Onde o MEC quer criar novos institutos e universidades federais
O MEC quer criar cinco novas universidades federais:
- No Piauí, a Universidade Federal do Sudeste e Sudoeste do Piauí (Unifesspi), a partir do desmembramento da Universidade Federal do Piauí (UFPI);
- no Maranhão, a Universidade Federal da Amazônia Maranhense (UFAMA), com o desmembramento da Universidade Federal do Maranhão (UFMA);
- no Espírito Santo, a Universidade Federal do Vale do Itapemirim (UFVI), com o desmembramento da Universidade Federal do Espírito Santo (UFES);
- no Mato Grosso, a Universidade Federal do Norte Matogrossense (UFNMT), com o desmembramento da Universidade Federal de Mato Grosso (UFMT);
- e no Amazonas, a Universidade Federal do Alto Solimões (UFAS), a partir do desmembramento da Universidade Federal do Amazonas (UFAM).
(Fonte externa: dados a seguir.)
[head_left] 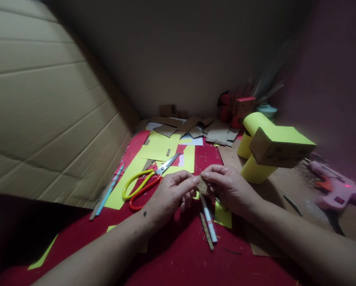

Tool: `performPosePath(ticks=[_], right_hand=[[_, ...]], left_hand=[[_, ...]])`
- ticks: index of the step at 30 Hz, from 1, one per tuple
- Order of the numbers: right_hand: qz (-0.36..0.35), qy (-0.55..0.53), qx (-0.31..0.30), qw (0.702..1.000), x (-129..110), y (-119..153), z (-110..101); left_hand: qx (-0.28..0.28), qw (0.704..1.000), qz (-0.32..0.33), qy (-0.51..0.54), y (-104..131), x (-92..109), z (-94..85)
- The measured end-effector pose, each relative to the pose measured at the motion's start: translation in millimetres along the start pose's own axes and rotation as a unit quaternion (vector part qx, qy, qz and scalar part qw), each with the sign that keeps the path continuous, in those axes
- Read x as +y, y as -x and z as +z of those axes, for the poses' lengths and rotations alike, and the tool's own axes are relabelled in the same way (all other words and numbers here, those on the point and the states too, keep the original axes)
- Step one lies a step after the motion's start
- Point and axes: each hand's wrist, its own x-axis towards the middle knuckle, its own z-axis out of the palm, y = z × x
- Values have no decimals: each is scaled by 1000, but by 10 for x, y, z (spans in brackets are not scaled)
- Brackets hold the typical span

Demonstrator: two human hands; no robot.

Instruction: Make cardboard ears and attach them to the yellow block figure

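Observation:
A small piece of brown cardboard (202, 186) is pinched between my two hands. My left hand (178, 188) grips its left side between thumb and fingers. On the other side, my right hand (225, 184) holds its upper right edge. Below my hands a white pen (209, 222) lies on the red cloth beside a narrow cardboard strip (207, 232). Scissors (149, 178) with one yellow and one red handle rest open, just left of my left hand. A yellow paper scrap (223, 214) lies under my right hand.
A yellow paper-and-cardboard figure (270, 147) stands at the right, near a pink glue gun (339, 184) with a red light. A large cardboard panel (46, 107) leans at the left. Cardboard scraps (192, 126), yellow sheets (160, 143) and a blue pencil (109, 190) are spread behind my hands.

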Motion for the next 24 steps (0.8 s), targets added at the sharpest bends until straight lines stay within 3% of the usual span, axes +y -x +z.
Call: performPosePath(ticks=[12, 24], right_hand=[[17, -37, -29, 999, -10, 3, 18], [6, -28, 1, 1000, 23, 15, 5]], left_hand=[[43, 999, 19, -4, 7, 19, 24], [20, 999, 21, 26, -12, -32, -10]])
Além disso, o MEC quer criar também seis novos institutos – instituições que costumam oferecer cursos técnicos e profissionalizantes. Seriam os seguintes:
- Dois a mais em São Paulo, com o desmembramento do Instituto Federal de São Paulo;
- dois a mais no Paraná, a partir do desmembramento do Instituto Federal do Paraná;
- um a mais em Goiás, com o desmembramento do Instituto Federal de Goiás;
- e, no Rio de Janeiro, a integração do Instituto Benjamin Constant à rede federal de institutos tecnológicos.